Um die Grundversorgung der Bevölkerung sicherzustellen und Verletzte und Flüchtlinge behandeln zu können, haben Hilfsorganisationen bereits vor Monaten begonnen, sich auf den Ernstfall vorzubereiten: Kliniken wurden mit medizinischen Geräten und Medikamenten ausgerüstet, Generatoren für die Notstromversorgung angeschafft, Wasserreservoirs wurden angelegt. Zur Finanzierung humanitärer Hilfe für die irakische Bevölkerung benötigt allein das Rote Kreuz nach eigenen Angaben Mittel in Höhe von knapp 150 Millionen Euro.

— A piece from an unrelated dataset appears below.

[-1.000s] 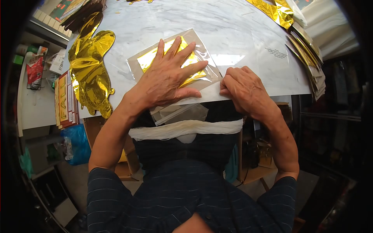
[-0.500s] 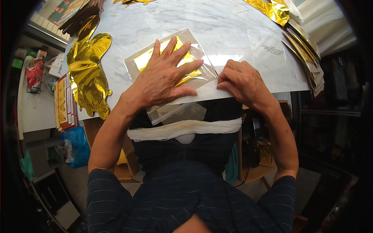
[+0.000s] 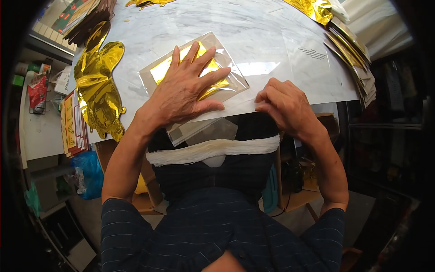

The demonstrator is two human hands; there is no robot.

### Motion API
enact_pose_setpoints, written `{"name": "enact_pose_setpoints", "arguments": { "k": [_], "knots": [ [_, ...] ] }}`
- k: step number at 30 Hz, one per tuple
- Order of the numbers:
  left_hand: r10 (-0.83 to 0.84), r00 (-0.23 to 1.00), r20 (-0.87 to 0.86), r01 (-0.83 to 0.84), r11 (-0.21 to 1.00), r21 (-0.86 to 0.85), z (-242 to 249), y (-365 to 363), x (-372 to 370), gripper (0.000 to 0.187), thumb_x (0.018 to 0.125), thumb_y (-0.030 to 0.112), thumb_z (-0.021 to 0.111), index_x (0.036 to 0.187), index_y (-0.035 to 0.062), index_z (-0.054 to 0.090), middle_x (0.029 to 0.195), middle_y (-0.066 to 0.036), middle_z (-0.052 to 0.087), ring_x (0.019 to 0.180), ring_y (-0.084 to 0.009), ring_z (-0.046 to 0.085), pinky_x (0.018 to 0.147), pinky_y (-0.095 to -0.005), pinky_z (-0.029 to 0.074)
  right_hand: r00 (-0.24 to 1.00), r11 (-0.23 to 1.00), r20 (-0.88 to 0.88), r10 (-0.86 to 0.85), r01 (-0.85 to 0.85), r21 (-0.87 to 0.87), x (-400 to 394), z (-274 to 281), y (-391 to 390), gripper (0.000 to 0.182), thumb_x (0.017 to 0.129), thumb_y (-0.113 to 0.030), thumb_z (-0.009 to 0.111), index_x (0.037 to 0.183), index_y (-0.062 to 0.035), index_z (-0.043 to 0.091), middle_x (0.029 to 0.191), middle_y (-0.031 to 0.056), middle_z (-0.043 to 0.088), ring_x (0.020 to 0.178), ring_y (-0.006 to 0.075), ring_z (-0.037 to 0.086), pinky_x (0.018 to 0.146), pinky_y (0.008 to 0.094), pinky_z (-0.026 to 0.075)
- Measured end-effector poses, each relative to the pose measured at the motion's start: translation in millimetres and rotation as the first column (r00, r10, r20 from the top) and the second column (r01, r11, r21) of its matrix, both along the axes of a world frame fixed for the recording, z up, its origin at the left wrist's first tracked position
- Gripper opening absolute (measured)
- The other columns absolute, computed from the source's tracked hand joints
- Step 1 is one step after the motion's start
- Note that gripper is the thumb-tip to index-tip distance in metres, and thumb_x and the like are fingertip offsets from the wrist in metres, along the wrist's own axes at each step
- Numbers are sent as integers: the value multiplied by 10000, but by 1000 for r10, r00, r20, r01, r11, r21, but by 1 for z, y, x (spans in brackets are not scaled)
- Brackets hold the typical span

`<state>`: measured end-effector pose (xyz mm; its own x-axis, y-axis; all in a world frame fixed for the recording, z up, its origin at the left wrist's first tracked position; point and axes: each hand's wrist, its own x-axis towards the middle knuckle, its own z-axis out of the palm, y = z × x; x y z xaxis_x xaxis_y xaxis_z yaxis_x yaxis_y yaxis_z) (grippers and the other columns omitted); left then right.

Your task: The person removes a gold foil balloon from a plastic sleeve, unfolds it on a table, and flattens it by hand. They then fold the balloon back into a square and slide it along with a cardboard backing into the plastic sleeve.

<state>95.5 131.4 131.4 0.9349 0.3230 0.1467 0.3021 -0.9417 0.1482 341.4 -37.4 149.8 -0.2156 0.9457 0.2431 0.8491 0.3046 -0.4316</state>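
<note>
My left hand (image 3: 188, 84) lies flat with fingers spread on a clear plastic bag (image 3: 232, 81). Inside that bag is a folded sheet of shiny gold foil (image 3: 158, 71), partly covered by the hand. To the right of the bag, near the table's front edge, is my right hand (image 3: 284, 103). Its thumb and fingers are curled together in a pinch, apart from the bag; anything between the fingertips is too small to make out. More clear bags, one with printed text (image 3: 312, 53), lie flat on the table beyond it.
A crumpled gold foil balloon (image 3: 99, 81) lies at the table's left. Flat packets (image 3: 355, 63) are stacked at the right edge, brown ones (image 3: 88, 20) at far left. A bundle of white strands (image 3: 213, 151) and a clear bag (image 3: 213, 130) rest on my lap.
My right hand has moved off the bag's right corner, and a small gap now shows there. The left hand stays spread on the bag. The whole view has shifted slightly.
</note>
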Motion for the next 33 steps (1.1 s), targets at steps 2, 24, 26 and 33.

Rund die Hälfte des Geldes soll an die nationalen Mitgliedorganisationen für die Flüchtlingshilfe in Iraks Nachbarstaaten fließen.

"Die Kinder sind unschuldige Opfer des Krieges"

Mit rund 60 Mitarbeitern betreut auch die Hilfsorganisation CARE im Irak Programme, in deren Mittelpunkt vor allem das Wohlergehen der Jüngsten steht. "Die irakischen Kinder sind unschuldige Opfer dieses Krieges. Sie brauchen unser Mitgefühl und unseren Beistand - oder der humanitäre Preis dieses Krieges wird immens sein", warnt Edith Wallmeier, Nothilfe-Koordinatorin von CARE Deutschland. "Kinder werden in diesem Krieg sterben, das ist eine Tatsache. Die Frage ist, wie viele Kinder wir schützen können", warnt auch UNICEF-Deutschland-Direktorin Carol Bellamy.